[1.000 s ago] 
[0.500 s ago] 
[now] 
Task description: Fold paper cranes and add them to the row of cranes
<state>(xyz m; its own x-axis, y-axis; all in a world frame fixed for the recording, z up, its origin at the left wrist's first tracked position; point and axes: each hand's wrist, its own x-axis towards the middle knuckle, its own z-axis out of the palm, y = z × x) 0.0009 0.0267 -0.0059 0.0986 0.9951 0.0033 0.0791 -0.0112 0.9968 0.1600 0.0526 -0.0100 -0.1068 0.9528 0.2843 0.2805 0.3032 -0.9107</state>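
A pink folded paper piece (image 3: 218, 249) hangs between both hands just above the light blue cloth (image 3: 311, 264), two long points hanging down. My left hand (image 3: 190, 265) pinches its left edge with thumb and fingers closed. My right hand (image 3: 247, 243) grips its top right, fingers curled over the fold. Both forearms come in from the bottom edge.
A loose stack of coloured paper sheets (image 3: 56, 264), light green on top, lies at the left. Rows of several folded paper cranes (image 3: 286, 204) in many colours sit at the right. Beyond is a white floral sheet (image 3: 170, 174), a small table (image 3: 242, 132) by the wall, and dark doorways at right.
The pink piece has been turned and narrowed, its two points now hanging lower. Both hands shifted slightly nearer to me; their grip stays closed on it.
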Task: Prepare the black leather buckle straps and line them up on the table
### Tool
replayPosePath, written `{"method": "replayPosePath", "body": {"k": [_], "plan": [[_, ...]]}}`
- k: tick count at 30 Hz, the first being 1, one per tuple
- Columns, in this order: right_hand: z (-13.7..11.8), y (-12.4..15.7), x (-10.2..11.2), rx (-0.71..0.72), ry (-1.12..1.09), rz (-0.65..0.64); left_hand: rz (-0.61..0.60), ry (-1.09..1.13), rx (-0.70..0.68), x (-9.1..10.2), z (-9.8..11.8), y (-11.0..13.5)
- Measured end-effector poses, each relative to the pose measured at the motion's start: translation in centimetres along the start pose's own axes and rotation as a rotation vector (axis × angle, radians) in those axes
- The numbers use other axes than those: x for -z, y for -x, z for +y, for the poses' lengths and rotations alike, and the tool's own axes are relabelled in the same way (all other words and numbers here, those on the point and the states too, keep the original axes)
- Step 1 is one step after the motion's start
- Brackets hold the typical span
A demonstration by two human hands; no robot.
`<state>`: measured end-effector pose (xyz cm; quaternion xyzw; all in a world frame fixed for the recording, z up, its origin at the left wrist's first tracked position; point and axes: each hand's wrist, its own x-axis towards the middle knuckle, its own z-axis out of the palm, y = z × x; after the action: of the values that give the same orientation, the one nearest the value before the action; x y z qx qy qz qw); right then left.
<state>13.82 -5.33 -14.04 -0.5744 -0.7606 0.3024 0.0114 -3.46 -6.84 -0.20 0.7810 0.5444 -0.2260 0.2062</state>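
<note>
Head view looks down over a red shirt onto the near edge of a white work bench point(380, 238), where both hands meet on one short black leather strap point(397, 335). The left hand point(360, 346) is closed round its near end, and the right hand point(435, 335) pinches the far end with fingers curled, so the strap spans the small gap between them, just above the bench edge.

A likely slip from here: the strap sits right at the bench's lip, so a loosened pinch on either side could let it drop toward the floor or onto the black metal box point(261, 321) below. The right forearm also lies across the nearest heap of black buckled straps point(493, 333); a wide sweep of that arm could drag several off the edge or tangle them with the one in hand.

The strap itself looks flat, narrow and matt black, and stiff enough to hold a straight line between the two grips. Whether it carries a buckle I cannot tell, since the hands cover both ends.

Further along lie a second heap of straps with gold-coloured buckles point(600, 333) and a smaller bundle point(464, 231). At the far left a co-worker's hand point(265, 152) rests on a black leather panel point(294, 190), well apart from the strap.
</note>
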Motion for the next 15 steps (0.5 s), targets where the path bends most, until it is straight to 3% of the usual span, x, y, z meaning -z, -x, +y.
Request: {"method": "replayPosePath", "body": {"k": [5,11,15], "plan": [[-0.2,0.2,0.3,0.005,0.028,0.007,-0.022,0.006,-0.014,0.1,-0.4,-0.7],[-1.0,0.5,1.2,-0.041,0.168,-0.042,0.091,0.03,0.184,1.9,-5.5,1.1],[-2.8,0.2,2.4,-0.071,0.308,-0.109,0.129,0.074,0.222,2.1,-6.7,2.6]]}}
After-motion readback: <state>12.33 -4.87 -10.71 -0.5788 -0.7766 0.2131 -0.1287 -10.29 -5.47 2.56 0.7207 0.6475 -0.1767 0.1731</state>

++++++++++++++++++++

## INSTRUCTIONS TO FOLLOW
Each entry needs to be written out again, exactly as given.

## THE ANSWER
[1.000 s ago] 
[0.500 s ago] 
[now] 
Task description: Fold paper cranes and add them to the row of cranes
<state>(xyz m; its own x-axis, y-axis; all in a world frame fixed for the recording, z up, its origin at the left wrist's first tracked position; point and axes: each hand's wrist, its own x-axis towards the middle knuckle, its own z-axis out of the palm, y = z × x) 0.0009 0.0267 -0.0059 0.0986 0.9951 0.0033 0.0791 -0.0112 0.9968 0.1600 0.0526 -0.0100 -0.1068 0.9528 0.2843 0.2805 0.3032 -0.9107</state>
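A pink folded paper piece (image 3: 218, 249) hangs between both hands just above the light blue cloth (image 3: 311, 264), two long points hanging down. My left hand (image 3: 190, 265) pinches its left edge with thumb and fingers closed. My right hand (image 3: 247, 243) grips its top right, fingers curled over the fold. Both forearms come in from the bottom edge.
A loose stack of coloured paper sheets (image 3: 56, 264), light green on top, lies at the left. Rows of several folded paper cranes (image 3: 286, 204) in many colours sit at the right. Beyond is a white floral sheet (image 3: 170, 174), a small table (image 3: 242, 132) by the wall, and dark doorways at right.
The pink piece has been turned and narrowed, its two points now hanging lower. Both hands shifted slightly nearer to me; their grip stays closed on it.
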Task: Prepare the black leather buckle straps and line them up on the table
### Tool
replayPosePath, written `{"method": "replayPosePath", "body": {"k": [_], "plan": [[_, ...]]}}`
- k: tick count at 30 Hz, the first being 1, one per tuple
- Columns, in this order: right_hand: z (-13.7..11.8), y (-12.4..15.7), x (-10.2..11.2), rx (-0.71..0.72), ry (-1.12..1.09), rz (-0.65..0.64); left_hand: rz (-0.61..0.60), ry (-1.09..1.13), rx (-0.70..0.68), x (-9.1..10.2), z (-9.8..11.8), y (-11.0..13.5)
- Measured end-effector poses, each relative to the pose measured at the motion's start: translation in centimetres along the start pose's own axes and rotation as a rotation vector (axis × angle, radians) in those axes
- The numbers use other axes than those: x for -z, y for -x, z for +y, for the poses' lengths and rotations alike, and the tool's own axes are relabelled in the same way (all other words and numbers here, those on the point and the states too, keep the original axes)
- Step 1 is one step after the motion's start
- Brackets hold the typical span
A demonstration by two human hands; no robot.
`<state>`: measured end-effector pose (xyz cm; quaternion xyzw; all in a world frame fixed for the recording, z up, its origin at the left wrist's first tracked position; point and axes: each hand's wrist, its own x-axis towards the middle knuckle, its own z-axis out of the palm, y = z × x; after the action: of the values that give the same orientation, the one nearest the value before the action; x y z qx qy qz qw); right then left.
<state>13.82 -5.33 -14.04 -0.5744 -0.7606 0.3024 0.0114 -3.46 -6.84 -0.20 0.7810 0.5444 -0.2260 0.2062</state>
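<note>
Head view looks down over a red shirt onto the near edge of a white work bench point(380, 238), where both hands meet on one short black leather strap point(397, 335). The left hand point(360, 346) is closed round its near end, and the right hand point(435, 335) pinches the far end with fingers curled, so the strap spans the small gap between them, just above the bench edge.

A likely slip from here: the strap sits right at the bench's lip, so a loosened pinch on either side could let it drop toward the floor or onto the black metal box point(261, 321) below. The right forearm also lies across the nearest heap of black buckled straps point(493, 333); a wide sweep of that arm could drag several off the edge or tangle them with the one in hand.

The strap itself looks flat, narrow and matt black, and stiff enough to hold a straight line between the two grips. Whether it carries a buckle I cannot tell, since the hands cover both ends.

Further along lie a second heap of straps with gold-coloured buckles point(600, 333) and a smaller bundle point(464, 231). At the far left a co-worker's hand point(265, 152) rests on a black leather panel point(294, 190), well apart from the strap.
</note>
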Motion for the next 15 steps (0.5 s), targets where the path bends most, until it is straight to 3% of the usual span, x, y, z meaning -z, -x, +y.
Request: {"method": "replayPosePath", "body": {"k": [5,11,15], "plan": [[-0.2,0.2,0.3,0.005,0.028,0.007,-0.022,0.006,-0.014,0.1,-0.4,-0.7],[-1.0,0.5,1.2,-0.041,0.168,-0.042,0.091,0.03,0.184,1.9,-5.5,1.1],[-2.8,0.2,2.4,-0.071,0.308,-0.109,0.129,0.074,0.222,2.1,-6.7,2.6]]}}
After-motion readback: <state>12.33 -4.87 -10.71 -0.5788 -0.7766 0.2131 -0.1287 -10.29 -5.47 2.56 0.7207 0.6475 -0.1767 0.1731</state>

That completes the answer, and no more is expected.